The role of subpolar deep water formation and Nordic Seas overflows in simulated multidecadal variability of the Atlantic overturning
K. Lohmann1, J. H. Jungclaus1, D. Matei1, J. Mignot2,3, M. Menary4, H. R. Langehaug5,6, J. Ba7, Y. Gao5,6, O. H. Otterå6,8, W. Park7, and S. Lorenz1
1Max Planck Institute for Meteorology, Hamburg, Germany
2LOCEAN, Institute Pierre Simon Laplace, University Pierre and Marie Curie, Paris, France
3Climate and Environmental Physics, and Oeschger Centre of Climate Change Research, University of Bern, Switzerland
4Met Office Hadley Center, Exeter, UK
5Nansen Environmental and Remote Sensing Center, Bergen, Norway
6Bjerknes Centre for Climate Research, Bergen, Norway
7Helmholtz Centre for Ocean Research Kiel, Kiel, Germany
8Uni Research, Bergen, Norway

Abstract. We investigate the respective role of variations in subpolar deep water formation and Nordic Seas overflows for the decadal to multidecadal variability of the Atlantic meridional overturning circulation (AMOC). This is done by analysing long (order of 1000 yr) control simulations with five coupled climate models as well as sensitivity experiments performed with one of the models, in which we suppress the variability of either subpolar deep water formation or Nordic Seas overflows.

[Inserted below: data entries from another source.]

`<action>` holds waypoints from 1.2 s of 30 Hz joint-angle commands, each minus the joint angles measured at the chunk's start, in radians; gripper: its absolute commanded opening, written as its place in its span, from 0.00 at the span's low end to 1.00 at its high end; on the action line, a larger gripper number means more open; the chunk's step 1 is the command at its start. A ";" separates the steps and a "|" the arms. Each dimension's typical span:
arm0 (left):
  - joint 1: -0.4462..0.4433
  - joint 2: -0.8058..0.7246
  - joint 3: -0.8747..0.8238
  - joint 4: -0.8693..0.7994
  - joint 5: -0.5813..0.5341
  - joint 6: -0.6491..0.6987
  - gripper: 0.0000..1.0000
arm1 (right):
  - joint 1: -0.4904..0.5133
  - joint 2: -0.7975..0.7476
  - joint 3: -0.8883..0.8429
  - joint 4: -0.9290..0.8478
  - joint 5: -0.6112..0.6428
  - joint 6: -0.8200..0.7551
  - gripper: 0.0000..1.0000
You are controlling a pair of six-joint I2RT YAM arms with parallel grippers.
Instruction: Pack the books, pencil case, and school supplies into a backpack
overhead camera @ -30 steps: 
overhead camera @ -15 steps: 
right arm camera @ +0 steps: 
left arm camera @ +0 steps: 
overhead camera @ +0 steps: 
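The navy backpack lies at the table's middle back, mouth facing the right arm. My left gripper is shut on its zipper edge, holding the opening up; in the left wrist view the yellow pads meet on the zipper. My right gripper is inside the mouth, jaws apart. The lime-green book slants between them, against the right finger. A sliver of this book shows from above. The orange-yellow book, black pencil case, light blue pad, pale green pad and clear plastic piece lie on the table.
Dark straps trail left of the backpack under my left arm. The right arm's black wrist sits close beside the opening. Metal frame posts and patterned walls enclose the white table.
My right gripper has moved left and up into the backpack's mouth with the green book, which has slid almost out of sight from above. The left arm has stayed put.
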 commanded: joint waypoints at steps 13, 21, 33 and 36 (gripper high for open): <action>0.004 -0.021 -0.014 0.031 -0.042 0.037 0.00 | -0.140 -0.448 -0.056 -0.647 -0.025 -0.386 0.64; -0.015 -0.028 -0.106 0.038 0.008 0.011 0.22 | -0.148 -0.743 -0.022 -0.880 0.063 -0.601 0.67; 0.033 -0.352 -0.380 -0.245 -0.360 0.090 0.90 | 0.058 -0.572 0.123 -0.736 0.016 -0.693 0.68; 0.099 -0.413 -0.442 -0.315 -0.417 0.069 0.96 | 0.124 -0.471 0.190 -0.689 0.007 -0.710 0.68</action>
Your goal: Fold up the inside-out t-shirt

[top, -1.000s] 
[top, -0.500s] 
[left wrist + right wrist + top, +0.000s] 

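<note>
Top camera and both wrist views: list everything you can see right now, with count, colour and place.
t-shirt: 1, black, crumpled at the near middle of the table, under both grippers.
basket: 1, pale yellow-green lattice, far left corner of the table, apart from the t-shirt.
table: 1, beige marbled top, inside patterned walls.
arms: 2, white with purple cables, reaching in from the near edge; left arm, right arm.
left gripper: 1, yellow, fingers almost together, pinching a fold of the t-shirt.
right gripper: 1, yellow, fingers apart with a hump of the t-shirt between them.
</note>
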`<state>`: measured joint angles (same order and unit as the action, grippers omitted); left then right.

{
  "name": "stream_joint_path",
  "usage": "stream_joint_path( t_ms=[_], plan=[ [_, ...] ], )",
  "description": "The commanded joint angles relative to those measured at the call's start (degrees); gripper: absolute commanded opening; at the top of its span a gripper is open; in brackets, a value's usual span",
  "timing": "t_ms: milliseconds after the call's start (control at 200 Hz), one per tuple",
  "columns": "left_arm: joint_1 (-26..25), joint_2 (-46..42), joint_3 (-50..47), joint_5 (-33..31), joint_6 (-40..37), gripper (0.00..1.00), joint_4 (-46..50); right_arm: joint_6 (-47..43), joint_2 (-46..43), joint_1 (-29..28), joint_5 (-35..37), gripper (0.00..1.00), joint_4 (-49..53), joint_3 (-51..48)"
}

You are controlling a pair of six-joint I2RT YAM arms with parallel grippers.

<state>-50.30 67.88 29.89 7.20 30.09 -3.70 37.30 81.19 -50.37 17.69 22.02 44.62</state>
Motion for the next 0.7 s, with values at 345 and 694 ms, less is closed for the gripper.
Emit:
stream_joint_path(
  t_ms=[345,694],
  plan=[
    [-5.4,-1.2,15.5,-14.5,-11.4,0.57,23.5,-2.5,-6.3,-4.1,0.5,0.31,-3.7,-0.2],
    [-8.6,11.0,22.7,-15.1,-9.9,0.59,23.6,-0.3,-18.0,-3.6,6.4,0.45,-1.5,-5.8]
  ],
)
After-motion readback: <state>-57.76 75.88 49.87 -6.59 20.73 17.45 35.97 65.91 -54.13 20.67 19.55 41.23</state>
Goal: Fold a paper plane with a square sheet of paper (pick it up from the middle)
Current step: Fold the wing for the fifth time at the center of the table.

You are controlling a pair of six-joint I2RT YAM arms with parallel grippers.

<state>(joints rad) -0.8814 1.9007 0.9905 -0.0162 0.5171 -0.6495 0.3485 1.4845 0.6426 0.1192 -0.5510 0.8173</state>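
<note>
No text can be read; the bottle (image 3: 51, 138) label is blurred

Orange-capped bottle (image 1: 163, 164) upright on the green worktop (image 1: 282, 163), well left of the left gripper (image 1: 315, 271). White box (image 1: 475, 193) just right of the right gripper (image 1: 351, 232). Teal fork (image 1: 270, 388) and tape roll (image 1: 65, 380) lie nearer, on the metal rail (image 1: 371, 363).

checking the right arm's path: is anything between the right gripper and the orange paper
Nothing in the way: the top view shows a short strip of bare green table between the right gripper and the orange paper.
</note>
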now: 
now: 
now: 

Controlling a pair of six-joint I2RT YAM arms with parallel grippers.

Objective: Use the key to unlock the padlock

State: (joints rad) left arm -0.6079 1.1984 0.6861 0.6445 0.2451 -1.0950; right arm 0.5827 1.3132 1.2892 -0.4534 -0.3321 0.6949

For all models, the maximum influence of variations in subpolar deep water formation is found at about 45° N, while the maximum influence of variations in Nordic Seas overflows is rather found at 55° N to 60° N. Regarding the two overflow branches, the influence of variations in the Denmark Strait overflow is, for all models, substantially larger than that of variations in the overflow across the Iceland–Scotland–Ridge. The influence of variations in subpolar deep water formation is, on multi-model average, larger than that of variations in the Denmark Strait overflow. This is true both at 45° N, where the maximum standard deviation of decadal to multidecadal AMOC variability is located for all but one model, and at the more classical latitude of 30° N. At 30° N, variations in subpolar deep water formation and Denmark Strait overflow explain, on multi-model average, about half and one third respectively of the decadal to multidecadal AMOC variance.

Citation: Lohmann, K., Jungclaus, J. H., Matei, D., Mignot, J., Menary, M., Langehaug, H. R., Ba, J., Gao, Y., Otterå, O. H., Park, W., and Lorenz, S.: The role of subpolar deep water formation and Nordic Seas overflows in simulated multidecadal variability of the Atlantic overturning, Ocean Sci. Discuss., 10, 1895-1931, doi:10.5194/osd-10-1895-2013, 2013.